Maine's hospitals are in the midst of a period of consolidation, with many joining networks like MaineHealth or Brewer-based Eastern Maine Healthcare Systems. They are also confronting an aging population in Maine and a shifting policy landscape under the federal Affordable Care Act (or ObamaCare), which aims, among other things, to increase access to primary care physicians.

Q: What is MaineHealth and what is its reason for existing?

It's a story that starts in the mid-1990s when a number of hospitals in the southern part of the state were talking to each other and asking if they could work together to integrate care and increase quality and patient safety. There was also the thought that you could get more efficient the more scale you had through purchasing goods and services more effectively. So they created what is now called MaineHealth, which is an integrated delivery system with a decentralized governance model. All our members retain their own boards and reserve to themselves, to the local community, a certain level of decision making. A lot of systems out there are more top-down than ours.

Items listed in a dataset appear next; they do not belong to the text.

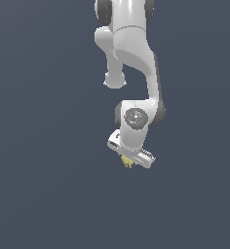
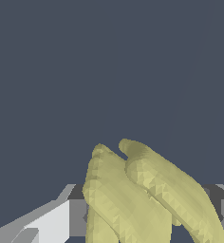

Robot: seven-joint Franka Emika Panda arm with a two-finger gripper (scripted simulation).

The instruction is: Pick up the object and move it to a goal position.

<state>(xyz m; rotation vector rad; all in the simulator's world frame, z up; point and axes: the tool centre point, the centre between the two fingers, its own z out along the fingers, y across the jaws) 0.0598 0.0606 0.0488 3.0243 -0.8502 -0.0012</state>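
Note:
The object is a small pale-yellow bunch of pointed lobes. In the exterior view it pokes out just under the white hand of my arm, near the middle of the picture. My gripper is shut on it. In the wrist view the object fills the space between the two fingers, with its lobes pointing away from the camera. The fingertips are mostly hidden behind the object.
The white arm comes down from the top of the exterior view. All around is a plain dark blue-grey surface. No other objects or goal marker show.

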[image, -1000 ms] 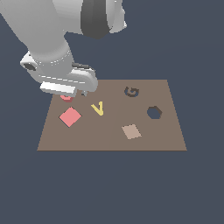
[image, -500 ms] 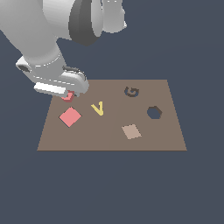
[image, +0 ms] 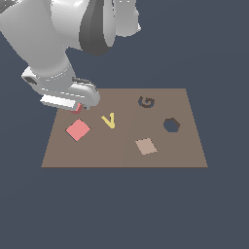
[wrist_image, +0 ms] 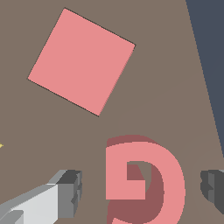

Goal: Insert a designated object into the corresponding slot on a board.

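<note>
Spread wide, the pincer (wrist_image: 138,188) straddles the red G block (wrist_image: 142,179), neither finger yet touching it as the wrist view shows; the G lies flat near the far corner of the board (image: 121,155) at the exterior view's left, mostly hidden under the arm. The risk, by my reckoning: the fingers close unevenly and nudge the G askew, or it twists in the grip and later jams at the G-shaped slot (image: 146,102), well apart toward the far edge. A careless sweep might also clip the red diamond tile (image: 78,130) nearby or the yellow V (image: 110,120). No brand or label shows; only the letter shapes read.
</note>
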### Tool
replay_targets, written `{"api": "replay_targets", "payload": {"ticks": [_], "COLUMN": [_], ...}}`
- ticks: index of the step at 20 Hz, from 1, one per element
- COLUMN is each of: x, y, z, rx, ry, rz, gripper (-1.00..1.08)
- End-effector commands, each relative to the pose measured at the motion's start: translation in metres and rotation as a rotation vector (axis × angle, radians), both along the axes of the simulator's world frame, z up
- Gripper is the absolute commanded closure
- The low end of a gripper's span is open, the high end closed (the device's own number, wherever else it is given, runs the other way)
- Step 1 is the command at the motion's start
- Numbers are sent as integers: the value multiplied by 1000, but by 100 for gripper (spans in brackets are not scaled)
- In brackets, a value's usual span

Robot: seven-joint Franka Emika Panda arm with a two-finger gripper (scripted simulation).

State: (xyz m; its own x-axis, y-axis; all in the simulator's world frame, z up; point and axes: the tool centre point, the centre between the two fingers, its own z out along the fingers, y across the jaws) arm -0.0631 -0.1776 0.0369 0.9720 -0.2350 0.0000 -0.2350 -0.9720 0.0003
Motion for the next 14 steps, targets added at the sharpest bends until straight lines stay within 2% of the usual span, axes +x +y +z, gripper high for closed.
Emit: {"api": "replay_targets", "payload": {"ticks": [1,3,4,14], "x": [0,0,0,0], "y": [1,1,1,1], "z": [-6,-7,-7,-7], "rx": [0,0,0,0], "ry": [0,0,0,0], "rz": [1,1,1,1], "gripper": [-92,-92,108,108]}}
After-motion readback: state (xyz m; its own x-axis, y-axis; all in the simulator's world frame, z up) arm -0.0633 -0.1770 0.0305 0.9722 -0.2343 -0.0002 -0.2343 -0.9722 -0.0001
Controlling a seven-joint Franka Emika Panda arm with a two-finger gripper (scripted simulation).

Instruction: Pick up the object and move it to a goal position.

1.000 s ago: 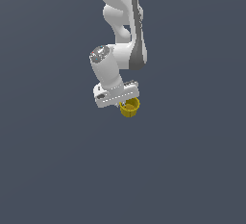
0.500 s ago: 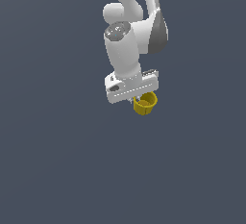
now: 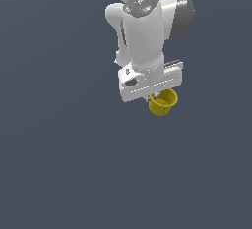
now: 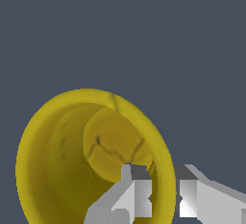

So what you have seen over the past 16 years is the building of a very significant health system relative to the size of Maine. Our service area is the 11 southernmost counties in the state, and inside those counties we are the dominant provider of care. Our vision and mission is to work together so that our communities are the healthiest in America.

Q: What are the challenges facing health care providers in Maine and networks like yours?

The focus is on what I would call delivery system redesign. How are we going to pay for the care of this baby boomer generation that is coming on? As everyone knows, the older people are, the more resources they consume. But we have this tsunami coming. As our population ages, our Medicaid population is going to explode on us, particularly in this state, and it breaks the bank.

So if we don't figure out how to provide that care more efficiently and with better quality, and take those dollars we save to pay for the added demand of the baby boomer generation, then we're in trouble. The system is going to collapse.